University of Hawai’i at Manoa: From Facebook to the Streets: Russian Troll Ads and Black Lives Matter Protests. “Online trolling is typically studied in the IS literature as an uncoordinated, anarchic activity. Coordinated, strategic online trolling is not well understood despite its prevalence on social media. To shed light on this prevailing activity, the present study examines the proposition that coordinated online trolling is timed to leverage macro societal unrest. In testing this proposition, we analyzes the dynamics of the Russian State’s coordinated trolling campaign against the United States beginning in 2015. Using the May 2018 release of all Russian Troll Facebook advertisements, this study constructs a topic model of the content of these ads. The relationship between ad topics and the frequency of Black Lives Matter protests is examined. We argue that the frequency of Black Lives Matter protests proxies for civil unrest and divisiveness in the United States. The study finds that Russian ads related to police brutality were issued to coincide with periods of higher unrest. This work also finds that during periods of relative calm (evidenced by lower frequency of protests) Russian ads were relatively innocuous.” The entire paper is available as a PDF.
National Security Archive: Exploring the Russian Social Media Campaign in Charlottesville. “The existence of social media campaigns connected by U.S. intelligence to the Russian Government and aimed at destabilizing American politics continues to be the topic of much discussion and study, but case studies accessible to most social media users in America are difficult to produce given the scope of these operations. This posting seeks to provide such a case study as it relates to the IRA’s tactic of playing up both sides of a critical issue. While Russian support to the Trump campaign on social media and through the release of information obtained through cyberattack is well recognized, less well known is IRA amplification of political beliefs and voices specifically selected to increase polarization in American discourse.”
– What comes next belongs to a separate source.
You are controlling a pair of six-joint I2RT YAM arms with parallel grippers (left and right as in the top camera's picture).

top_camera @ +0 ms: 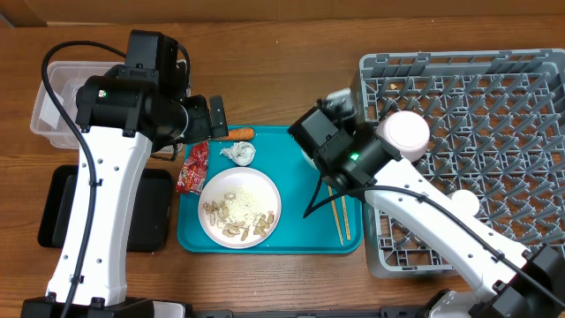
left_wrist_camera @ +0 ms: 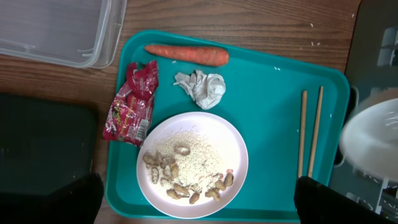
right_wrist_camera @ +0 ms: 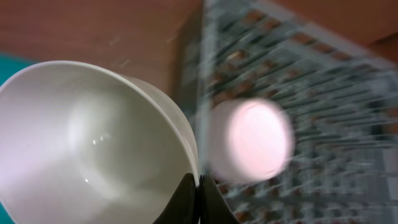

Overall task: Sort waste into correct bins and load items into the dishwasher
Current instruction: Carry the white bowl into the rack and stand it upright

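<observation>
One white bowl [right_wrist_camera: 81, 137], rim pinched in the right hand [right_wrist_camera: 198, 190].

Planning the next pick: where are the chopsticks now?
Overhead view: the chopsticks lie side by side on the teal tray's right part, between the plate and the dish rack.

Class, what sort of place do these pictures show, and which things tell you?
Probably a robotics test bench staged as a dish-clearing station: robot arms at a wooden table, a grey dish rack, a teal tray.
</observation>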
Techdirt: Google Caves On Russian Censorship. “Late last year, we were among those disappointed by leaked news from Google that it was toying around with a censored search engine for China — a country that the company had mostly left nearly a decade ago. After loud complaints both from people outside the company and many within, reports in late December said that the company had quietly halted efforts to build a censored Chinese search engine. But now… the company may be dipping its toe in the evil pool again, as it has apparently agreed to cooperate with Russia’s censors.”
Helsinki Times: An Almanac dedicated to the Sami culture will be released in Russia this year. “The United Nations General Assembly has proclaimed 2019 as the International Year of Indigenous Languages. UNESCO keeps reporting that approximately 600 languages disappear each year. As a result, world globalization smashes many cultures and people literally lose their roots. The Sami is a unique example of indigenous people and culture uniting mainly six countries—Norway, Sweden, Finland, Russia, Ukraine and the USA. They speak six dialects of Sami language. The Zhivaya Classica Foundation from Russia took the initiative to unite the work of Sami authors and poets from different countries in one almanac to be released in May 2019.”
Global Times: Google pays 7,600-USD fine to Russia over banned information. “Google has paid a fine of 500,000 rubles (around 7,616 U.S. dollars) for failing to remove search links to banned information, Russia’s telecommunications watchdog Roskomnadzor said Friday.”